> Description of the task
Only the first line of the listing and the lines after it, up to and including the one containing "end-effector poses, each", should be retyped exactly.
^^^^^^^^^^^^^^^^
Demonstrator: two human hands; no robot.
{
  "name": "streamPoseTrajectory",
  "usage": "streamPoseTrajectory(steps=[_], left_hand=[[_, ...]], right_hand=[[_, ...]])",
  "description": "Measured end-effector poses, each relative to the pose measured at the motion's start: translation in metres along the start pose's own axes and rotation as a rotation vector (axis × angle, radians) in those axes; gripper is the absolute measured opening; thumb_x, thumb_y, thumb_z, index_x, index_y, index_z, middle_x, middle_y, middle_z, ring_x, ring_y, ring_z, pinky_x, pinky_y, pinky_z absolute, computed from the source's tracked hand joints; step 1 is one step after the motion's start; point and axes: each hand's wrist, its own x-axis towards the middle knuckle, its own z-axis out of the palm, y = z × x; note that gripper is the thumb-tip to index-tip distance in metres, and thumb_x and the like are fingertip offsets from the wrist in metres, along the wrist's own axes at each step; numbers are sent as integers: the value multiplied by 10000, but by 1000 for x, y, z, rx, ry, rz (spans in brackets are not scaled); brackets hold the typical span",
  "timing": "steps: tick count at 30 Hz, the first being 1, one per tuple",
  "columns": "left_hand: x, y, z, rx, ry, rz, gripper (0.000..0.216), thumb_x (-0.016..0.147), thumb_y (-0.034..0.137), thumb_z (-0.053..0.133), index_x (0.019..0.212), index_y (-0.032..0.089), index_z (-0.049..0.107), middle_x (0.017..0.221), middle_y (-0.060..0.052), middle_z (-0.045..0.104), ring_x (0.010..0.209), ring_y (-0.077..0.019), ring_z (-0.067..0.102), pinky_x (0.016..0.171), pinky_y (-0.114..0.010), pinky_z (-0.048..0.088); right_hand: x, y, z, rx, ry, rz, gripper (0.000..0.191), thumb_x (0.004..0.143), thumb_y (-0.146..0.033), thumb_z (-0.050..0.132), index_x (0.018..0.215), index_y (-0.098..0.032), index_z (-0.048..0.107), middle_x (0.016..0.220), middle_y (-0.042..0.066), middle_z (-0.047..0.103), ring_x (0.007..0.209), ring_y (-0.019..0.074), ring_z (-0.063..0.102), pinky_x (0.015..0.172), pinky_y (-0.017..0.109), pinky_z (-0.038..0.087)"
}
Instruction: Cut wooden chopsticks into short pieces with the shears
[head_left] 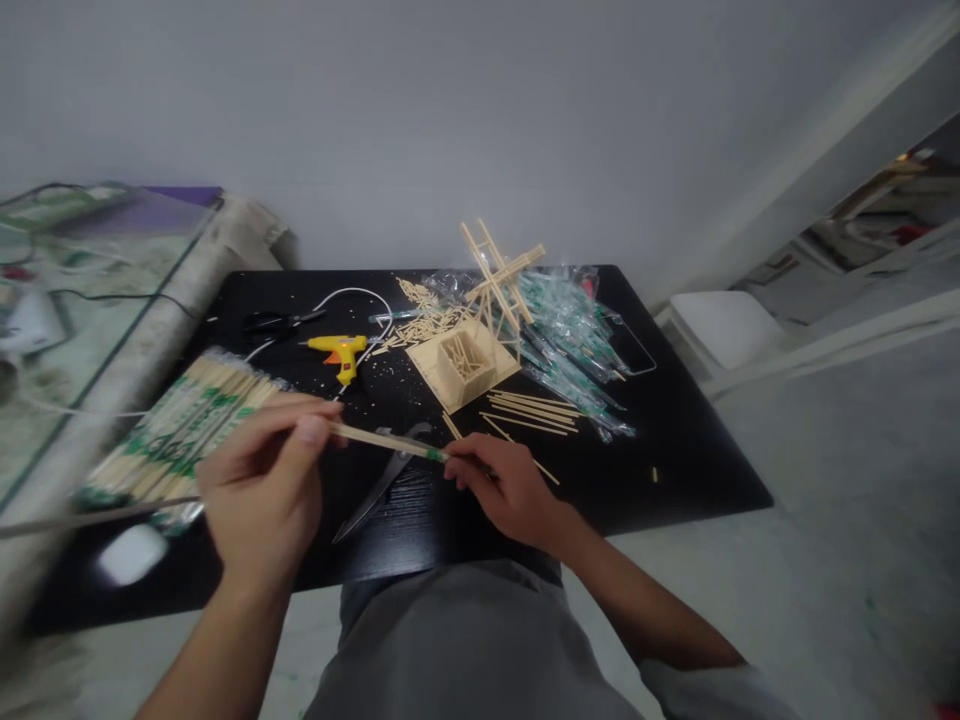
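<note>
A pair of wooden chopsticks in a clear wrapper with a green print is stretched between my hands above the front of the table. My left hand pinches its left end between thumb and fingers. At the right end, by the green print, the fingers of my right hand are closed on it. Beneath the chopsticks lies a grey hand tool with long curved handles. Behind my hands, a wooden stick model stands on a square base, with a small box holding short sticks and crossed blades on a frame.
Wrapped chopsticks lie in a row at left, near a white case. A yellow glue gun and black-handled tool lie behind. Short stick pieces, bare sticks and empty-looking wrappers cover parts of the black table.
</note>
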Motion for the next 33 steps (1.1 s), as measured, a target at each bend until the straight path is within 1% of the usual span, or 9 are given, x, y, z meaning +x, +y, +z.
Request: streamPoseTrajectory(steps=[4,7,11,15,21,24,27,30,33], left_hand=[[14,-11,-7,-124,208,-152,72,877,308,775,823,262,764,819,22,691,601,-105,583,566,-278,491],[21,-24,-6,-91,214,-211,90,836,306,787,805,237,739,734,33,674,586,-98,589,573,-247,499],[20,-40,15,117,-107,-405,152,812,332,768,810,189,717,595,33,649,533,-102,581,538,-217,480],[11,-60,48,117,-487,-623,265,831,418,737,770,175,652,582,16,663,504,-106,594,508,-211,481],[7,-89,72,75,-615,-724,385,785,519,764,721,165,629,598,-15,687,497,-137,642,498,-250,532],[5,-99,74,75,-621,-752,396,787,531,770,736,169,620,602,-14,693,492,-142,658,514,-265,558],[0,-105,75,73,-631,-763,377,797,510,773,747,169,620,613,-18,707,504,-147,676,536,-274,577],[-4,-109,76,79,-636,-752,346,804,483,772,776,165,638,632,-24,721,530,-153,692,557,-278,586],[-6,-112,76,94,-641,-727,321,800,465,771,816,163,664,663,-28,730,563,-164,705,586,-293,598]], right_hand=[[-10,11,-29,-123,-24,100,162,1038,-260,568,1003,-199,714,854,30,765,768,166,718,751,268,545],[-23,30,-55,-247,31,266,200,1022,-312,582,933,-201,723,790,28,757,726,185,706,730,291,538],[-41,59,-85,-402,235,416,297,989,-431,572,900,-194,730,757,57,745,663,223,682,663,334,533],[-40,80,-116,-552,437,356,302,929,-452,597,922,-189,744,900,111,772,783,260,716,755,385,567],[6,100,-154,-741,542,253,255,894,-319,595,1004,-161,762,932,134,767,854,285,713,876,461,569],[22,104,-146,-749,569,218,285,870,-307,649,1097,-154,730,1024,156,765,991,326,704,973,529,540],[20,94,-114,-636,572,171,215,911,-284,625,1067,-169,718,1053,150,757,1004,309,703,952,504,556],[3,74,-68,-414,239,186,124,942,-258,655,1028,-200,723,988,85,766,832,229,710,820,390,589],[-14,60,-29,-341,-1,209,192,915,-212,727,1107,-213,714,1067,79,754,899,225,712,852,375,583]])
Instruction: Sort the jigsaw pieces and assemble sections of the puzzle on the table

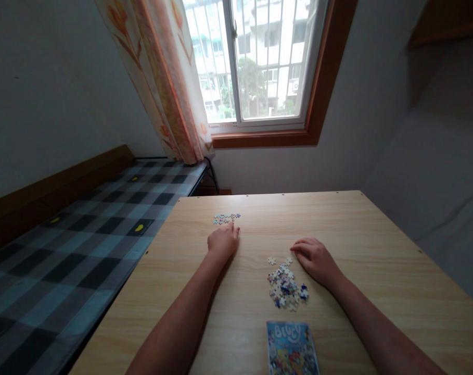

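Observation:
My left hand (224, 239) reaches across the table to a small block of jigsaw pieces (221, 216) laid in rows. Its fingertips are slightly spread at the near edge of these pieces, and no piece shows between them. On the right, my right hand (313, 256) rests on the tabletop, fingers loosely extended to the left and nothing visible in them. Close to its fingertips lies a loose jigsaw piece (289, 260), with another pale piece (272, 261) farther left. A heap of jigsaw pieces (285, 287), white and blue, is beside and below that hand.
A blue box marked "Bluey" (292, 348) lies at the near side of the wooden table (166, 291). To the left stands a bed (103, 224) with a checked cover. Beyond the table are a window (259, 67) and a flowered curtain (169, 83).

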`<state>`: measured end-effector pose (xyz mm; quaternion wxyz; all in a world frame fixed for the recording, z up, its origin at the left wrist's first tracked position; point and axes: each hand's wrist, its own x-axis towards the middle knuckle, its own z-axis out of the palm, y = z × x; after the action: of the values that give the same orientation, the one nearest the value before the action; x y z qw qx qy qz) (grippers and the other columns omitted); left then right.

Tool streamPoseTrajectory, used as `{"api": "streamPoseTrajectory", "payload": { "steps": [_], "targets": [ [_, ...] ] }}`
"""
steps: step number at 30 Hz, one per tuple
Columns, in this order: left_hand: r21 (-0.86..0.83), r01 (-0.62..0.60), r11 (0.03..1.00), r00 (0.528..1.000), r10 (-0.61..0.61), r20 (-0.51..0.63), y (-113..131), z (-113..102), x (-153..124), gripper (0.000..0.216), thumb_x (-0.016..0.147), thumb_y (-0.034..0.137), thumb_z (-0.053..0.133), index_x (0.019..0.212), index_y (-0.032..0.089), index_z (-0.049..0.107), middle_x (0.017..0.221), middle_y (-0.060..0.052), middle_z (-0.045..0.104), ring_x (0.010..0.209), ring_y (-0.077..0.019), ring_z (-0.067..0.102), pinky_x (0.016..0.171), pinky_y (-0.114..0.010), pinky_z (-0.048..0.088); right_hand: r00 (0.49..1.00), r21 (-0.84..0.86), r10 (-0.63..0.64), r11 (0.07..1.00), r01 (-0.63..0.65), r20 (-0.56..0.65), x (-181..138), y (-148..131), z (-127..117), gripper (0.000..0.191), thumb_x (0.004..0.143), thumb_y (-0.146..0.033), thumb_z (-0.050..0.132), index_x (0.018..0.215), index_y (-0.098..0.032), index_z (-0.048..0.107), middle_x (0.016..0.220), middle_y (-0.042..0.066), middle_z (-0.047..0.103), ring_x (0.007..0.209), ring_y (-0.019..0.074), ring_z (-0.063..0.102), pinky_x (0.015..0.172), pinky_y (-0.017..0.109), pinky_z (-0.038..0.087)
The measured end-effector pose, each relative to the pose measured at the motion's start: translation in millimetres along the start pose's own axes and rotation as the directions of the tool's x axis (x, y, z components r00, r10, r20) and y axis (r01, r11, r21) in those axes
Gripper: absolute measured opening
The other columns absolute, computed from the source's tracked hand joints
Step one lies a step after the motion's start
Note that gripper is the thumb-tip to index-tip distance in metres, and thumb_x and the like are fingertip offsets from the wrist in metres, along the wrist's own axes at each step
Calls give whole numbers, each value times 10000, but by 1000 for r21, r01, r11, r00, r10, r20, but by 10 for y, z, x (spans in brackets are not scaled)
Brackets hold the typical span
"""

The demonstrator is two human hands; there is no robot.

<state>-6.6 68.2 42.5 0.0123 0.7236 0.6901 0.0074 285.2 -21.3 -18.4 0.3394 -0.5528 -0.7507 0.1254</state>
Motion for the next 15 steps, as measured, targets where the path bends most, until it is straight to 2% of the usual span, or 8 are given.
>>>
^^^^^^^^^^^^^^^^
> Written answer
Demonstrator: two human hands; no robot.
{
  "name": "streamPoseTrajectory",
  "usage": "streamPoseTrajectory(steps=[_], left_hand=[[_, ...]], right_hand=[[_, ...]])",
  "description": "Measured end-effector poses, each relative to the pose measured at the motion's start: translation in metres along the start pose's own axes and rotation as a rotation vector (axis × angle, radians) in those axes; gripper is the absolute measured opening; thumb_x, thumb_y, thumb_z, index_x, index_y, index_z, middle_x, middle_y, middle_z, ring_x, ring_y, ring_z, pinky_x, pinky_y, pinky_z absolute, computed from the source's tracked hand joints; step 1 is one step after the motion's start; point and axes: each hand's wrist, its own x-axis towards the middle knuckle, its own z-axis out of the palm, y = z × x; note that gripper is the thumb-tip to index-tip distance in metres, and thumb_x and the like are fingertip offsets from the wrist in metres, along the wrist's own axes at each step; numbers are sent as integers: the value multiplied by 10000, but by 1000 for x, y, z, rx, ry, rz (spans in brackets are not scaled); brackets hold the typical span",

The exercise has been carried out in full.